= Common Ground Health Clinic =

US non-profit organization in Louisiana

The Common Ground Health Clinic is a non-profit organization that provides health care in Algiers and Gretna, Louisiana. Common Ground Health Clinic provides programs to address community health care needs through collaborative partnerships. The clinic started on September 9, 2005, just days after Hurricane Katrina devastated the Gulf Coast.

Common Ground Health Clinic had its beginnings when four young street medics showed up in Algiers a few days after the hurricane. They began riding around on bicycles asking residents if they needed medical attention. Locals were apparently surprised to be approached in this way, since no representatives of government agencies or of the Red Cross had appeared up to that point. The medics offered first aid, took blood pressure, tested for diabetes, and asked about symptoms of anxiety, depression, and other disease.

The clinic was originally set up in a mosque, the Masjid Bilal. Nurses, physicians, herbalists, acupuncturists, EMTs, social workers and community activists came from around the world to volunteer at Common Ground Health Clinic.

==Current==

The clinic has filled part of the need left by the shuttering in the aftermath of the storm of Charity Hospital, a free public hospital that had served the citizens of New Orleans since 1736. To date, the clinic has recorded over 60,000 patient visits—all at no or low charge to the patient. Staff at the clinic also work in the community to address societal factors that contribute to ill health, such as systemic racism and poverty. Patient services include primary care, Spanish medical interpreting, mind-body medicine groups, herbal medicine, social work, acupuncture and testing for HIV.

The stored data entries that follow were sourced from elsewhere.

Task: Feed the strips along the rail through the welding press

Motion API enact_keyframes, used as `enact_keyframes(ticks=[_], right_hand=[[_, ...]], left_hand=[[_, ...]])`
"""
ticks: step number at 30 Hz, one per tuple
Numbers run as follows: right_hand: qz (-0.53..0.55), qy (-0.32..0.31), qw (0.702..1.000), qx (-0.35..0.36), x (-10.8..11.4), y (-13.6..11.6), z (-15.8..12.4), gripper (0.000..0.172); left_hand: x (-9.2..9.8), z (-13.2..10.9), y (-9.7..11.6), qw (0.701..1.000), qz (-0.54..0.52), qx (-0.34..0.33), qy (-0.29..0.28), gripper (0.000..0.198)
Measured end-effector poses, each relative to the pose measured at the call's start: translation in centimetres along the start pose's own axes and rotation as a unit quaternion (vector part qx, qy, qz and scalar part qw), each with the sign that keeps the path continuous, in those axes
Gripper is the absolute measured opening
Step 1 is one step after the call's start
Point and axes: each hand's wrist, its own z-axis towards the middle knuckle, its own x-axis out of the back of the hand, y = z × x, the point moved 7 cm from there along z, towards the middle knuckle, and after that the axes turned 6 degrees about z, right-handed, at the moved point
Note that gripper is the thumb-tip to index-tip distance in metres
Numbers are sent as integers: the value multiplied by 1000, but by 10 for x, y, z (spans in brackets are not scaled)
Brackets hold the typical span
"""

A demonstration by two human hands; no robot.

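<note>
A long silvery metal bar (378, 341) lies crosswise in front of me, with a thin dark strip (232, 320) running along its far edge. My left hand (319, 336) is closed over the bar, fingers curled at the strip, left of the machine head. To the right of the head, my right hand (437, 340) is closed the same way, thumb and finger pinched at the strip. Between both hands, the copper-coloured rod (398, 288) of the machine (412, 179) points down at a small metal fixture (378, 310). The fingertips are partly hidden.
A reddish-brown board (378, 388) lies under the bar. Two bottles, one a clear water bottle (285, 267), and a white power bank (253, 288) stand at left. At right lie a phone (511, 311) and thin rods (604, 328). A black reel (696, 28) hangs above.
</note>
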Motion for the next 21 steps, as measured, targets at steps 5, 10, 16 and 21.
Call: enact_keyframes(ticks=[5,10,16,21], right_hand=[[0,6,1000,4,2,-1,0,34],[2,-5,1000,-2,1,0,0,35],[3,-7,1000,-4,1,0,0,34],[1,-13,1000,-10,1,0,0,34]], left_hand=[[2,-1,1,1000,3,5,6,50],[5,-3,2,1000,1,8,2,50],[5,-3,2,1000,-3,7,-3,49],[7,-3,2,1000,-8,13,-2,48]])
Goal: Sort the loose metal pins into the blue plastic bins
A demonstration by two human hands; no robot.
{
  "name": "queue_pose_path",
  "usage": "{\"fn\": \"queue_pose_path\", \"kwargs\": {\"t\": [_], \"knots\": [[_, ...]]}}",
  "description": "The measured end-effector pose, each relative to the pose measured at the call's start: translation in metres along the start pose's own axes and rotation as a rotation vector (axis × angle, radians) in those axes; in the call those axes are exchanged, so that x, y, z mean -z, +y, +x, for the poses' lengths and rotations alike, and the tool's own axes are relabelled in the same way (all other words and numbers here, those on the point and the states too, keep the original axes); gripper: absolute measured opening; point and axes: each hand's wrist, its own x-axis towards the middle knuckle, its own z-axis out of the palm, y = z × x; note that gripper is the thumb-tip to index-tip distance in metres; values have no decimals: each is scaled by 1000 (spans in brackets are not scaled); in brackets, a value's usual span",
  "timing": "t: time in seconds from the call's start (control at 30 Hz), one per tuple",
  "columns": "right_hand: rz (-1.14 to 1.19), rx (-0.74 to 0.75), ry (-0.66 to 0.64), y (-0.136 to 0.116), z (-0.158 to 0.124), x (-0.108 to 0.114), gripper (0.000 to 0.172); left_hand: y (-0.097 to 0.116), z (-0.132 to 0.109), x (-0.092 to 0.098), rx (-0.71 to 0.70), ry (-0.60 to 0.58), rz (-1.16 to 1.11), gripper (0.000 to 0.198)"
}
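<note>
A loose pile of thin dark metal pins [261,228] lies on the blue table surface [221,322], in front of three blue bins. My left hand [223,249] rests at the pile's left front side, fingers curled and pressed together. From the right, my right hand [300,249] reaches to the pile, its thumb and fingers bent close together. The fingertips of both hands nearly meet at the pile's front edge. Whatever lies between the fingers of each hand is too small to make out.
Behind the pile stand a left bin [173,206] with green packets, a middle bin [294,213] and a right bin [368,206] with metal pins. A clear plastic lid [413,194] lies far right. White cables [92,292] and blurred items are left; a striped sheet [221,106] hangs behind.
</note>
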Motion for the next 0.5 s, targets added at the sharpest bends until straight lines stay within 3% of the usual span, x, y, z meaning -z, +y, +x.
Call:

The clinic is now located in the space formerly occupied by a corner grocery store, at 1400 Teche Street in the Algiers neighborhood of New Orleans. The budget for 2010 was approximately $1.3 million.
In 2013 the clinic received Federally Qualified Health Clinic status.

==Awards and recognition==

Dr. Ravi Vadlamudi, a Tulane University physician and first medical director after the storm, was recognized as one of the year's CNN Heroes for his efforts in opening the clinic in the aftermath of the storm.

The clinic was awarded the highest marks by the National Committee for Quality Assurance for its community-based care efforts.

The clinic has been featured in a number of national and international publications and television and radio shows.